128. The pharmaceutical composition of claim 125 or 126, wherein the EGFR inhibitor is a compound of any one of claims 1-52.

129. The pharmaceutical composition of claim 125 or 126, wherein the inhibitor of glucose metabolism is a phosphatidylinositol 3-kinase PI3K inhibitor.

130. The pharmaceutical composition of claim 129, wherein the PI3K inhibitor is petiting, daptomisib, wortmannin, LY294002, elvalalis, dovisisib, bupariciclib, IPI-549, SP2523, GDC-0326, TGR-1202, VPS34 inhibitor 1, GSK2269557, GDC-0084, SAR405, AZD8835, LY3023414, PI-103, TGX-221, NU7441, IC-87114, wortmannin, XL147 analog, zsk 474, arbelix, PIK-75HCl, a66, AS-605240, 3-methyladenine (3-MA), PIK-93, PIK-90, AZD64822, PF-04691502, girilicst 1059615, giverisin, atrovirusx, TG100-115, BGT-252424, BGT-226, PIK-517982, cayz 36293, cayz 36294, cayz 26294, cayz 3632294, cayz 201605, cayz 20163, yax-102, yagi, giy-32294, yagi-giy-2, yagi-gix-3, giy, PKI-402, TG100713, VS-5584, taselix, CZC24832, AMG319, GSK2292767, HS-173, quercetin, ortaurix, PIK-93, opalisx, PIK-90, GNE-317, Pirelix, PF-4989216, AZD8186, 740Y-P, Vps34-IN1, PIK-III, PI-3065, or an analog thereof.

131. The pharmaceutical composition of claim 125 or 126, wherein said inhibitor of glucose metabolism is 2-deoxyglucose (2DG) or cytochalasin B.

132. The pharmaceutical composition of any one of claims 125-131, wherein the cytoplasmic p53 stabilizer is a MDM2 inhibitor or antagonist.

133. The pharmaceutical composition of claim 132, wherein the MDM2 inhibitor is nutlin.

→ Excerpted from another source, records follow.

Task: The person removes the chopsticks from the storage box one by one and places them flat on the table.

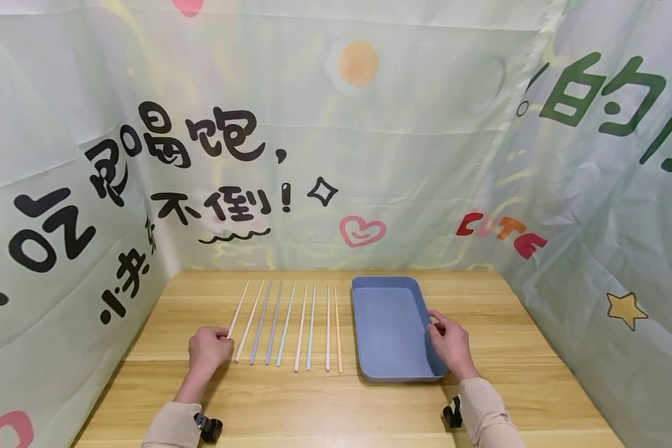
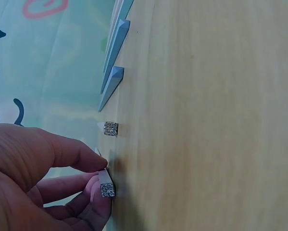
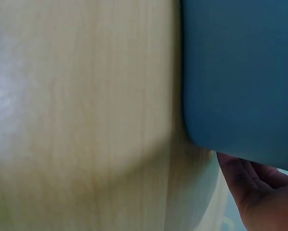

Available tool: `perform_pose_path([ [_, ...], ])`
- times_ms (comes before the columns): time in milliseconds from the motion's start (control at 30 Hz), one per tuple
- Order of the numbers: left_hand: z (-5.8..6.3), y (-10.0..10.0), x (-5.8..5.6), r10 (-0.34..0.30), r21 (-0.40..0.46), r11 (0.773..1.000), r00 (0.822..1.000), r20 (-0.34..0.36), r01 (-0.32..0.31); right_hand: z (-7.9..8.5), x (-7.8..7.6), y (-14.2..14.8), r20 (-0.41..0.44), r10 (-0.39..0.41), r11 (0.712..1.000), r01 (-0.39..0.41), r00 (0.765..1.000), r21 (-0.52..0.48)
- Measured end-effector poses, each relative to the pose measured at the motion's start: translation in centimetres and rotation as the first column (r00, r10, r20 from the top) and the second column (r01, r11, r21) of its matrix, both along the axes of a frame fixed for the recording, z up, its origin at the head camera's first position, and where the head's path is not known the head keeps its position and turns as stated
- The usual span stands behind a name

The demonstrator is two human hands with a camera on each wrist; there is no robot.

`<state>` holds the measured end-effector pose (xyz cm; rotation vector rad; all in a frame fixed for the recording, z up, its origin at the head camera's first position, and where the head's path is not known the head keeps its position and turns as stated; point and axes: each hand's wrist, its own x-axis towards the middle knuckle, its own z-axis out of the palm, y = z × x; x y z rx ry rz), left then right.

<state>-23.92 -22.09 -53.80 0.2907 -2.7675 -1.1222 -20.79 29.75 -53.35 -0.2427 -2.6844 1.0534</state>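
Several pastel chopsticks [image 1: 280, 323] lie side by side, lengthwise, on the wooden table. My left hand [image 1: 210, 346] pinches the leftmost pale chopstick [image 1: 238, 309] near its front end between thumb and fingers. In the left wrist view, that chopstick's square glittery end [image 2: 107, 189] shows beside the fingertips, with a second glittery-ended chopstick [image 2: 111, 128] just apart from it. Right of the row stands a blue rectangular tray [image 1: 389, 330], nothing inside. My right hand [image 1: 450, 345] grips its right wall, thumb over the rim; the fingers lie against the outside in the right wrist view.
The wooden table [image 1: 291, 410] stretches in front of the chopsticks and tray. Printed cloth [image 1: 313, 155] hangs behind it and along both sides, close to the table's edges.
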Motion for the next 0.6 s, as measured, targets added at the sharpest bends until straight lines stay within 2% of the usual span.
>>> perform_pose_path([
  [200,0.0,-0.1,0.3,0.007,0.007,1.0,1.0,0.003,-0.008,0.0,-0.3,-0.1,0.008,0.016,1.0,-0.015,1.0,-0.004],
  [267,0.3,0.0,0.2,0.005,-0.001,1.0,1.0,-0.02,-0.005,0.1,-0.4,-0.1,0.007,0.014,1.0,-0.014,1.0,-0.006],
  [333,0.7,0.3,-0.1,0.003,-0.004,1.0,0.998,-0.067,-0.003,0.3,-0.4,0.0,-0.004,0.006,1.0,-0.006,1.0,-0.006],
  [433,1.5,1.4,-1.0,-0.011,-0.005,1.0,0.986,-0.167,0.01,0.8,-0.5,-0.1,-0.064,0.0,1.0,0.001,0.998,0.025],
  [533,2.6,3.3,-2.0,-0.036,-0.024,0.999,0.962,-0.27,0.03,1.7,-1.0,-0.7,-0.161,0.029,0.994,-0.012,0.986,0.104],
  [600,3.5,5.0,-2.6,-0.082,-0.063,0.996,0.945,-0.318,0.066,2.5,-1.6,-1.5,-0.22,0.058,0.986,-0.021,0.974,0.168],
])
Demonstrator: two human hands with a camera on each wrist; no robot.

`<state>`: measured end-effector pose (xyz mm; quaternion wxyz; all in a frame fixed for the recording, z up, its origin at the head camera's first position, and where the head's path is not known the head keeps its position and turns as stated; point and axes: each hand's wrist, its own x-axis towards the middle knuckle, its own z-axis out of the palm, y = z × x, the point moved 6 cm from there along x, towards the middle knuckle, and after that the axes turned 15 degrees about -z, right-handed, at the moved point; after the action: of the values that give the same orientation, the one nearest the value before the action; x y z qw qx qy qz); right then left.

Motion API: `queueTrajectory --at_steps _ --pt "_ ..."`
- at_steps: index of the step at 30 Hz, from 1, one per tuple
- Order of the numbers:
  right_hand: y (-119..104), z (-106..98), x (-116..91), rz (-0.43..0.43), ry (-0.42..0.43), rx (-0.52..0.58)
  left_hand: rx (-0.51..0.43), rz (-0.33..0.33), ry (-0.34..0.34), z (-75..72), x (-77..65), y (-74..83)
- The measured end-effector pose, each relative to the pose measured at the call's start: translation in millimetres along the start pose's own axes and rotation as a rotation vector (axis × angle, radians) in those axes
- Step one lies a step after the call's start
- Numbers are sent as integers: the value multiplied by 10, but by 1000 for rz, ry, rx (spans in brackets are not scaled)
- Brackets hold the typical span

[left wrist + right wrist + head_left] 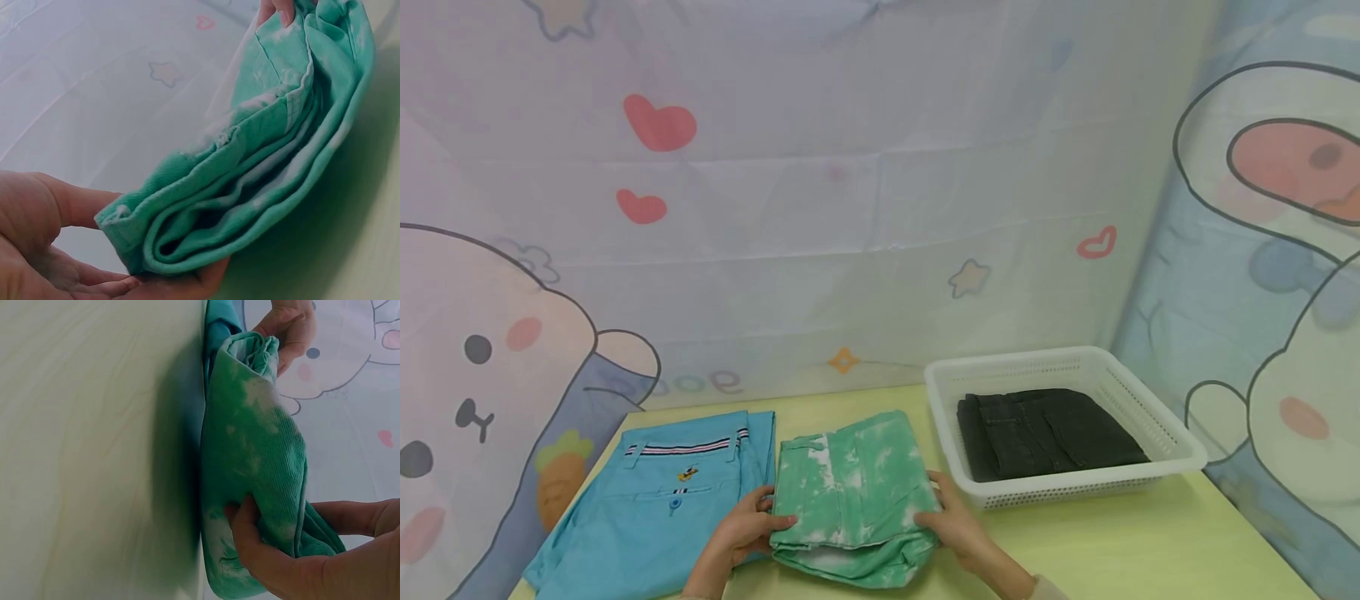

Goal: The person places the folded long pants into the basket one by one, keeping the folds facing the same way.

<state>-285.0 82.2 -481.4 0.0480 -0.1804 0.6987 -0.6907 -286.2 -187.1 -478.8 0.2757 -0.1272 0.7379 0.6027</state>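
a: how is the green garment (857,479) placed relative to the left hand (747,527) and the right hand (958,527)?

b: it is located directly between the two hands, at the near side of the bench (1150,546). it is folded into a thick pad. the left edge is reached by the left hand, the right edge by the right hand.

a: what is the state of the hands?

b: both are closed on the fabric only as far as its thickness allows. the left near corner is pinched by the left hand, with the layers clasped between thumb and fingers. the right side is gripped in the same manner by the right hand.

a: can the long axis be read?

b: not with certainty; a nearly square outline is presented in the head view. the layers are seen parted along the near edge. whether the pad is wholly supported by the bench cannot be told.

a: which containers are present?

b: one. a white basket (1093,476) is positioned to the right of the pad and farther back, so the right hand is the nearer one. a folded dark garment (1052,433) is contained in it, laid flat on the floor of the basket.

a: and on the opposite side?

b: a blue garment (647,492) is spread on the bench, just beside the left hand.
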Motion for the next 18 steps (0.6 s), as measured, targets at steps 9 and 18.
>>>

134. The pharmaceutical composition of claim 132, wherein the MDM2 inhibitor is nutlin-3 or edarenyl.

135. The pharmaceutical composition of claim 132, wherein the MDM2 inhibitor is RO5045337, RO5503781, RO6839921, SAR405838, DS-3032b, or AMG-232.

136. The pharmaceutical composition of any one of claims 125-131, wherein the cytoplasmic p53 stabilizer is a BCL-2 inhibitor.

137. The pharmaceutical composition of claim 136, wherein the BCL-2 inhibitor is antisense oligodeoxynucleotide G3139, an mRNA antagonist SPC2996, vinitol (ABT-199), GDC-0199, obatula, paclitaxel, nevirala (ABT-263), ABT-737, NU-0129, S055746, or APG-1252.

138. The pharmaceutical composition of any one of claims 125-131, wherein the cytoplasmic p53 stabilizer is a Bcl-xL inhibitor.

139. The pharmaceutical composition of claim 138, wherein the Bcl-xL inhibitor is WEHI 539, ABT-263, ABT-199, ABT-737, sabacal, AT101, TW-37, APG-1252, or gambogic acid.